The goal of this project is to add offline voice control to any electronic setup so that it can react to clear spoken commands, in a way that doesn't depend on an internet connection.
At a high level, it works as a voice module that listens, recognizes commands and sends them to any system you want to control.
The device listens to a wake word (similar to saying "Alexa" or "Hey Google") and then commands (for example "drive forward", "turn left", or "set LED color green").
Because everything is processed directly on the device (no audio is sent anywhere) you get faster responses, keep your voice data local for better privacy, and the system keeps working even if there's no network.

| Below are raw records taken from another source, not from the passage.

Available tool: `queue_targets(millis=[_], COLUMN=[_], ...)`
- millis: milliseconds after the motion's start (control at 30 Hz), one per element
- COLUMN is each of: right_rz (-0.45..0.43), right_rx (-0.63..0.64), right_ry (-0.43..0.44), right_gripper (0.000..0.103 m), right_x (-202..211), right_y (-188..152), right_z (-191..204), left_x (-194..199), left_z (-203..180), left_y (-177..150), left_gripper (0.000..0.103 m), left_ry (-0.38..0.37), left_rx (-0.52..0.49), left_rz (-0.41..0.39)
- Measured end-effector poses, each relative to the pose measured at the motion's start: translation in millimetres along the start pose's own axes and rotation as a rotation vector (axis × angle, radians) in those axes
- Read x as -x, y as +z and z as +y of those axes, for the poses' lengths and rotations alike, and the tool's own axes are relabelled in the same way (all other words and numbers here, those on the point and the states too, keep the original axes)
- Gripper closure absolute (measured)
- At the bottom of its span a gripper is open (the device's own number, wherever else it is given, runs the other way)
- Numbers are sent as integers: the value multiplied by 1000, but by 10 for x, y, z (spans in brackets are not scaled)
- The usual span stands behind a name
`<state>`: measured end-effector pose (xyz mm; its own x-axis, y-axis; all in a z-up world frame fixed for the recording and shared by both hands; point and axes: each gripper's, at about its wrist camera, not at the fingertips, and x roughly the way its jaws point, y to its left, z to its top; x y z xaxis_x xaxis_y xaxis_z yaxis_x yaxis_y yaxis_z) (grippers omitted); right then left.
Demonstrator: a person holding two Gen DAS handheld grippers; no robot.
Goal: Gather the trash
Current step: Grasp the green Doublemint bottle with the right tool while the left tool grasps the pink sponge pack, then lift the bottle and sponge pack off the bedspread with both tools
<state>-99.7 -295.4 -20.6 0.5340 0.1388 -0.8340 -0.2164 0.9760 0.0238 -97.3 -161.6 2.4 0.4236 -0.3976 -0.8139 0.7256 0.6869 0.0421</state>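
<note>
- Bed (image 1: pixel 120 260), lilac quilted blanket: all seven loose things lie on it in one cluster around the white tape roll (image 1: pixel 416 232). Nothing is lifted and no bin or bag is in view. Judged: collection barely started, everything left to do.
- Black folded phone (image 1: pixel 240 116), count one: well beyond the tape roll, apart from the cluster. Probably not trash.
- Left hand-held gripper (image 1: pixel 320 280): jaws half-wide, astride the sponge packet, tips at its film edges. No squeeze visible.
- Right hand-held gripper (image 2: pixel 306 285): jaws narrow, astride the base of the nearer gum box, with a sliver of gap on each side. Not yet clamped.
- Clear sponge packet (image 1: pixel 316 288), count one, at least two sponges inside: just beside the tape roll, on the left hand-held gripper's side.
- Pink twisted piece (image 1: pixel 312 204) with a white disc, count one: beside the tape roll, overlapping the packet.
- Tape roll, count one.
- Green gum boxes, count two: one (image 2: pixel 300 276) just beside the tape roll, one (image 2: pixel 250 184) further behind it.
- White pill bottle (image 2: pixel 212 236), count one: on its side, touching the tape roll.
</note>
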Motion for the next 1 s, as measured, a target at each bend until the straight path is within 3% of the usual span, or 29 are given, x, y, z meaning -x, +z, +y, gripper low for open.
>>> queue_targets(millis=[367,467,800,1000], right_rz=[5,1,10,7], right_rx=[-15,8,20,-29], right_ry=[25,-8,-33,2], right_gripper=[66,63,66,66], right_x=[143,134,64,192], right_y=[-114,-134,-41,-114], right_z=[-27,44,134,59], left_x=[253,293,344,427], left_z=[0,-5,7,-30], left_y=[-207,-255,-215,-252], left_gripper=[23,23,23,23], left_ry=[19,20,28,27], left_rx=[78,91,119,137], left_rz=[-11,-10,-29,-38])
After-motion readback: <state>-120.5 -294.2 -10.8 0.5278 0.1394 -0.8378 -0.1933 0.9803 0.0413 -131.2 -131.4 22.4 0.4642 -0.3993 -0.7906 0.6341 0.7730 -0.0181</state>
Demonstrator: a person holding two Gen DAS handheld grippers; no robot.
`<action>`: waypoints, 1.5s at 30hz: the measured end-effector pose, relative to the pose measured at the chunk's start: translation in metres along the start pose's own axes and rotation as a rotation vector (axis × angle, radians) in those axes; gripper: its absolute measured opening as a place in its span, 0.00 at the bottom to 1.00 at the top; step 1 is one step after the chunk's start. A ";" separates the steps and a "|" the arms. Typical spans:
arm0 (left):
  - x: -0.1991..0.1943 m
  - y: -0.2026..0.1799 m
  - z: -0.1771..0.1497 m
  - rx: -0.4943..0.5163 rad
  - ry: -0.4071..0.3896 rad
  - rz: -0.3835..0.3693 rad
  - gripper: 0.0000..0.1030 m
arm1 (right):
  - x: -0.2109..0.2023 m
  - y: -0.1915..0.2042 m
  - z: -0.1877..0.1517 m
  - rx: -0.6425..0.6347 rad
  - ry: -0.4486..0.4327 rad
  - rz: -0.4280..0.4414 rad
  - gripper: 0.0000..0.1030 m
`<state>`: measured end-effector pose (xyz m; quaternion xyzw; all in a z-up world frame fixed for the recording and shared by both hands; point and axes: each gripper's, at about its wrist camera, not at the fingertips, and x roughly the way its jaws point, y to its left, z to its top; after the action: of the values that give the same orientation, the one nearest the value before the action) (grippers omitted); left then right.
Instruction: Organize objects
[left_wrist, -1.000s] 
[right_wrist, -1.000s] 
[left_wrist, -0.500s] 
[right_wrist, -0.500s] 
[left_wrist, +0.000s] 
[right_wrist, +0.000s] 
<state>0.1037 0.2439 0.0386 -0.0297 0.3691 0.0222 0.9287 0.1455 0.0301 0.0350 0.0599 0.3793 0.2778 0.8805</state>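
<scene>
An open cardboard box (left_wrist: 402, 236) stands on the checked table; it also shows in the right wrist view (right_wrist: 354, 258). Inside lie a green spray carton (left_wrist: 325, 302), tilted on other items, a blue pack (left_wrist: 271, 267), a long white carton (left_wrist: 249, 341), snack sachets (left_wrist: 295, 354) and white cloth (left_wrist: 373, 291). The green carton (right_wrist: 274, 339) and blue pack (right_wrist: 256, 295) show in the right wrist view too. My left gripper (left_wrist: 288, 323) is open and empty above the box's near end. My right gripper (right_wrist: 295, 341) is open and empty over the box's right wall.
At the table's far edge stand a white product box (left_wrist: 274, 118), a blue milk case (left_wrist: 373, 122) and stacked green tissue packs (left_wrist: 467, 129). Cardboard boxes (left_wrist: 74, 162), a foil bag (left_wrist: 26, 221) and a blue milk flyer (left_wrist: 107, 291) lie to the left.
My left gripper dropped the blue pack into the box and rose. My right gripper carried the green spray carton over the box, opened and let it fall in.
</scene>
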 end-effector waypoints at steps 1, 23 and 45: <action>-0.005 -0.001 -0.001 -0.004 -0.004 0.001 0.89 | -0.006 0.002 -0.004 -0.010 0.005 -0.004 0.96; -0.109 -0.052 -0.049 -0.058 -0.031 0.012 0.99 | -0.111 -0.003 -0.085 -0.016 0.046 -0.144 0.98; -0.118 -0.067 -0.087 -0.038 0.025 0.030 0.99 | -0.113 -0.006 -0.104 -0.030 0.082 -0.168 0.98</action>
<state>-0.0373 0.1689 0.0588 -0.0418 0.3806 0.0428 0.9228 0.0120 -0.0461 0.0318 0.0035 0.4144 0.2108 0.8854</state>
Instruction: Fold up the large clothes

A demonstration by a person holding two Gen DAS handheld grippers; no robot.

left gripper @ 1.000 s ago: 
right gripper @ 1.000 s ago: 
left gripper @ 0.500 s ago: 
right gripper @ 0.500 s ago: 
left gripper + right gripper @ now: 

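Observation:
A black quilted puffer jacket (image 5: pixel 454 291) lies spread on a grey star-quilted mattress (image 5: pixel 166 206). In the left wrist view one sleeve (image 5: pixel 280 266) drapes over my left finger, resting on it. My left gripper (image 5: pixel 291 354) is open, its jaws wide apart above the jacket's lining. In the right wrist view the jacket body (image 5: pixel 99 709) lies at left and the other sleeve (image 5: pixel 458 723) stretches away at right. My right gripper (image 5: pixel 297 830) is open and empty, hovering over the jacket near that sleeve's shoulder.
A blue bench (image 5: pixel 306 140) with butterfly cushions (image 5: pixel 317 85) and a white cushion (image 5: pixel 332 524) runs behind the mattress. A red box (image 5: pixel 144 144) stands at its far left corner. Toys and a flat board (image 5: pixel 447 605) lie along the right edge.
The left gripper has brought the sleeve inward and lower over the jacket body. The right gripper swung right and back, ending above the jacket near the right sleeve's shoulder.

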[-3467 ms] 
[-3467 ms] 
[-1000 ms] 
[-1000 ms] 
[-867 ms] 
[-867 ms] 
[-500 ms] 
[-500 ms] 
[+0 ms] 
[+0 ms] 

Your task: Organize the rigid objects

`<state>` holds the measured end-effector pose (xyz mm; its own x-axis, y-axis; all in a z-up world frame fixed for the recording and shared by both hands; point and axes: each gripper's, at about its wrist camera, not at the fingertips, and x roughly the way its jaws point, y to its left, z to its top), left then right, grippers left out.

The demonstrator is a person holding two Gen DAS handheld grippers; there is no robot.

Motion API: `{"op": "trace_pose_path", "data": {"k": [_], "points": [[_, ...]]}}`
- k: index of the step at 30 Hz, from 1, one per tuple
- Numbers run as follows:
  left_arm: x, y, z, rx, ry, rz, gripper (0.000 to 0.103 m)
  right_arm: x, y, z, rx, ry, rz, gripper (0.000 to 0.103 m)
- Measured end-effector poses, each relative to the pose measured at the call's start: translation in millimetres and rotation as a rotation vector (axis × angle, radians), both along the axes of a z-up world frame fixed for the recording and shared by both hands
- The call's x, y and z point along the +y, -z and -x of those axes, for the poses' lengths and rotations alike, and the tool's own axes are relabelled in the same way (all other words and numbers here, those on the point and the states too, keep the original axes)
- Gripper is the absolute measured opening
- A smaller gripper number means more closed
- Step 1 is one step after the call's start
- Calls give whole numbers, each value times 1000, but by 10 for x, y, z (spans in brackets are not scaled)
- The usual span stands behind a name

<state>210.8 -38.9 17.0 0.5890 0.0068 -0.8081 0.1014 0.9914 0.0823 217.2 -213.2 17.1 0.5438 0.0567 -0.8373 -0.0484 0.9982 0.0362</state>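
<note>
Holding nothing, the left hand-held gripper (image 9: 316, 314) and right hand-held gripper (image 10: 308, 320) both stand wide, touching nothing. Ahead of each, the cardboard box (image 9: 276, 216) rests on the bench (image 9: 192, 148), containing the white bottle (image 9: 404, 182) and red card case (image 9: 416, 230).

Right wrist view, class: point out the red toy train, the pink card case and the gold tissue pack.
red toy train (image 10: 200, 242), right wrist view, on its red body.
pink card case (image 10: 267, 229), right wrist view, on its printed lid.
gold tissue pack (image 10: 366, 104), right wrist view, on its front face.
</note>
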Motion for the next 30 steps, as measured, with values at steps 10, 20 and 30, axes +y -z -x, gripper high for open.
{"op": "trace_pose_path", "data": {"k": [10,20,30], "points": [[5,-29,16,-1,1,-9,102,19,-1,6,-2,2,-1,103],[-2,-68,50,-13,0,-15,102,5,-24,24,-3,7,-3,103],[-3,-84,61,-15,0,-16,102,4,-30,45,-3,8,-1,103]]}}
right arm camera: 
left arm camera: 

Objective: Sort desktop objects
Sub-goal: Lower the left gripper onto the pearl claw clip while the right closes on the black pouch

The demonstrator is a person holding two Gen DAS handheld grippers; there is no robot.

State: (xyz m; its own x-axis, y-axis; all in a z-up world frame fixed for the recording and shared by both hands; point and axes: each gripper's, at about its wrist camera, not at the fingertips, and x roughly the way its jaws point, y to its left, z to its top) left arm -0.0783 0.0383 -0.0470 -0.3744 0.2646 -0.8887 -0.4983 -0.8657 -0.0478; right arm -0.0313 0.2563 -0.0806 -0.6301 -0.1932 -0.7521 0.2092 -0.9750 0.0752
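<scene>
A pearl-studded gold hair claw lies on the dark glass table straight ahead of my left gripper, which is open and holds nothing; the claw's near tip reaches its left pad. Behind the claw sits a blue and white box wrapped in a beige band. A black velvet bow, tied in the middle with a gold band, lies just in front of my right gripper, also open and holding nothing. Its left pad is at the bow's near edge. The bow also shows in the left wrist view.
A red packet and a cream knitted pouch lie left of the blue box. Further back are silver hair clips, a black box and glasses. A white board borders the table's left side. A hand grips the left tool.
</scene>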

To show this idea in action, I used the existing Sensor Robot for Radar Surface Detection as an example. The robot can already be controlled with a remote controller and a touch display, but voice makes it easier and more natural to use. You don't need to navigate menus or pick up the remote, which is especially helpful when you're busy or moving around. After saying the wake word and a command, the robot reacts: it can move forward, backward, turn, change LED colors, or play sound.
The same approach can be applied to any project where you want to control a device by talking to it.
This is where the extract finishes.